**TO DO**. Only the stretch of the listing below that runs from the line with "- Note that" through the line with "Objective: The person" is to be printed, exactly and with both ends.

**THE DATA**.
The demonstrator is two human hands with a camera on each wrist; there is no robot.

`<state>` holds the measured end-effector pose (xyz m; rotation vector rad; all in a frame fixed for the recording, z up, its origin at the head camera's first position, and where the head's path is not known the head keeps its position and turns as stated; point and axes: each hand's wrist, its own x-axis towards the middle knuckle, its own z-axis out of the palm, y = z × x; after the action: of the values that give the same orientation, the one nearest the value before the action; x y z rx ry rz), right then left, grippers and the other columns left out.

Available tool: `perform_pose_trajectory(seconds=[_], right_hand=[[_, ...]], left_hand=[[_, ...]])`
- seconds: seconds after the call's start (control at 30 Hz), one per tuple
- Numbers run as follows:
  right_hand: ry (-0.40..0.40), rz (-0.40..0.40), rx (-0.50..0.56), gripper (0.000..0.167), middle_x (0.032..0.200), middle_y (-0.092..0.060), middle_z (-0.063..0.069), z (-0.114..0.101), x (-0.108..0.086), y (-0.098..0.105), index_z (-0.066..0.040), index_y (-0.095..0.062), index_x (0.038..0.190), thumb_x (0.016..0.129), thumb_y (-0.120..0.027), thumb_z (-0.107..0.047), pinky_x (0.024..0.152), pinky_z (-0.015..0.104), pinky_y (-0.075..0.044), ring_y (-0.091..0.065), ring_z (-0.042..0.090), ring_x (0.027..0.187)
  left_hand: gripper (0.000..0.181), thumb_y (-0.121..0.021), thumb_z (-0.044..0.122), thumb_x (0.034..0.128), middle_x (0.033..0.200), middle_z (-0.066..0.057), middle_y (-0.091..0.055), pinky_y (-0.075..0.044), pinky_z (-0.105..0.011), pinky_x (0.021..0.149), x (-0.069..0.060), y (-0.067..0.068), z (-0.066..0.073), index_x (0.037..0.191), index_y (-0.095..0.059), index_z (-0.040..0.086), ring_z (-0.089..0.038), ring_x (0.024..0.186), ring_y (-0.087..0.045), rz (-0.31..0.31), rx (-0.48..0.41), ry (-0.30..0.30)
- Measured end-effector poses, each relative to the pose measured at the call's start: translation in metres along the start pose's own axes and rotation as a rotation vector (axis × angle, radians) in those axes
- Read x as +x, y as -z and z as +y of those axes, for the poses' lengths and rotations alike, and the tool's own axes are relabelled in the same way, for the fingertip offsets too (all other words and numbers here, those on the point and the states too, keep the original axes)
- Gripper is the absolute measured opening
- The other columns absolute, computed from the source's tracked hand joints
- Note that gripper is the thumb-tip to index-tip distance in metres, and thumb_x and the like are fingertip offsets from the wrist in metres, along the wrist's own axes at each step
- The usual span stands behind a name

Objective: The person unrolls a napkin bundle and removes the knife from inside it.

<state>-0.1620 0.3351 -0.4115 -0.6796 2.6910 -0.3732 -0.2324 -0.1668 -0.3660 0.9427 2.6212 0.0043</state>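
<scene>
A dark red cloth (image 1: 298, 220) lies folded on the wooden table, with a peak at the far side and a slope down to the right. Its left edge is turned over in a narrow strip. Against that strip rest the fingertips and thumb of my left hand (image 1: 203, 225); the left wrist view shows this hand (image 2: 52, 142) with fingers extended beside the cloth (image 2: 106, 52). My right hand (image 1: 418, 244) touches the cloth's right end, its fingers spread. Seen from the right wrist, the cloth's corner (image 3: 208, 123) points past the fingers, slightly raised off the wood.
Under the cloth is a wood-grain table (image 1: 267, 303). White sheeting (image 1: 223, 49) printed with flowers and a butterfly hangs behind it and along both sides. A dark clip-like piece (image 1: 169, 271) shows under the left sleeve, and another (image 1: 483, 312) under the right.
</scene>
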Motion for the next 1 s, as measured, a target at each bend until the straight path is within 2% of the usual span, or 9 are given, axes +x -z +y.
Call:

**RESULT FOR THIS EXERCISE**.
- Note that gripper is the thumb-tip to index-tip distance in metres, and thumb_x and the like are fingertip offsets from the wrist in metres, along the wrist's own axes at each step
- The usual span stands behind a name

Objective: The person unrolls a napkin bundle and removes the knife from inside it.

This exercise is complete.